For years, experts have predicted that digital was going to be the demise of face-to-face marketing. However, customers clearly value both their online and offline experiences. They are continuously engaging with your company and consuming your corporate story through a multitude of channels. To them, it is not about online and offline. It’s about the end-to-end experience one company delivers over another and how customers cast their votes with dollars.

The good news is, CMOs and CEOs are catching up with customer thinking. This is causing them to rethink how they can deliver a clear, connected, compelling experience regardless of whether dimensions of that experience are delivered online or offline. In fact, findings from the Gartner 2015–2016 Chief Marketing Officer (CMO) Spend Survey found that the term “digital marketing” is on the wane.
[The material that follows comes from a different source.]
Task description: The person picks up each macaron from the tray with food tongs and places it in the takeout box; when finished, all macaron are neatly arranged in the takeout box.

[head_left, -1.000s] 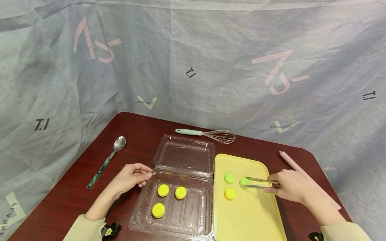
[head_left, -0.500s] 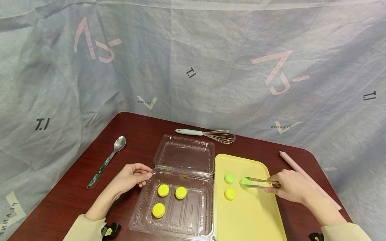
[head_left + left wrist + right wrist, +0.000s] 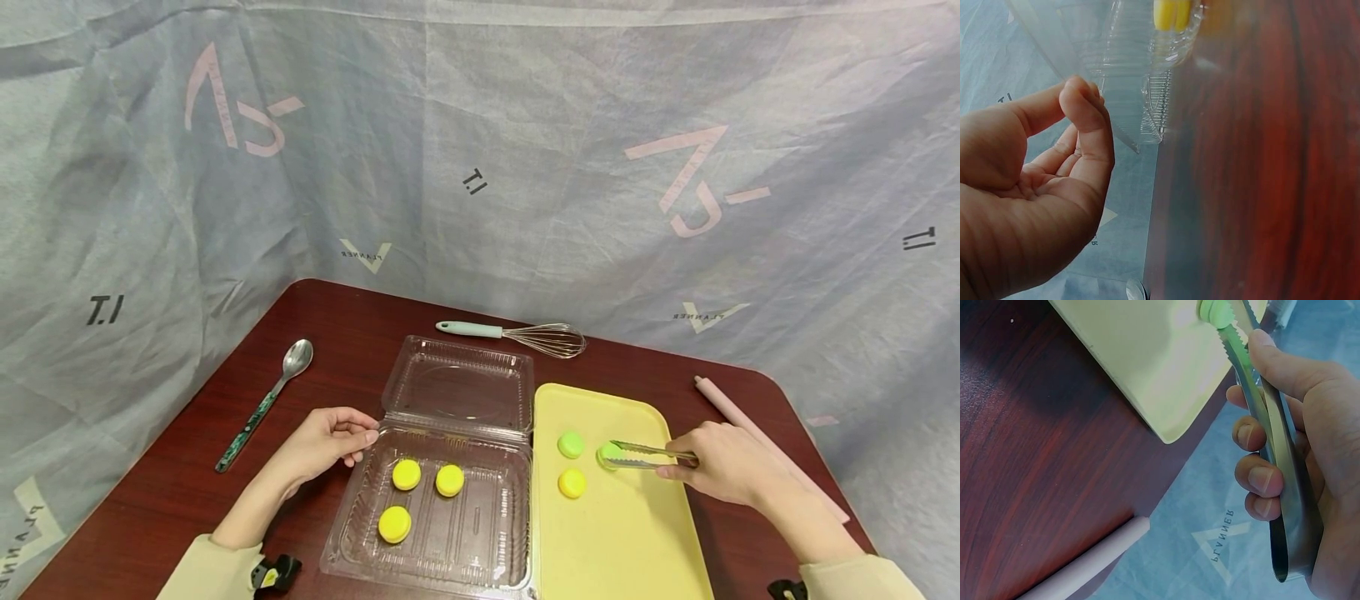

The survey also found that, “98 percent of CMOs no longer make a clear distinction between marketing online and offline and say the disciplines are merging.”

The key message from the Gartner Report is the “disciplines are merging.” This means the process of looking at the online and offline journeys as two distinct and separate things is changing. However, this change is occurring in a slow and limited fashion. The truth is most marketing organizations are still functionally and operationally divided. There is a digital team and an events team. Worse yet, there is also a content team, lead qualification team, brand team and more. You get the point. The gap between online and offline will not be fully closed until CMOs reshape how they structure, manage and orchestrate the customer journey from a marketing operations, strategic planning and execution perspective. Maybe, that’s why Forrester Research said, “Marketers must put 2016 budgets to work on shifting interactions seamlessly between digital and physical contexts.”

Online and offline dimensions of the customer experience are intrinsically connected. And both are going to grow more and more interdependent. This is reality. We now work and live in the new experience economy. An economy where buying decisions and dollars flow in the direction of companies that deliver a superior end-to-end customer experience. Only those CMOs who embrace this reality and establish complete alignment across every dimension of the customer experience will win.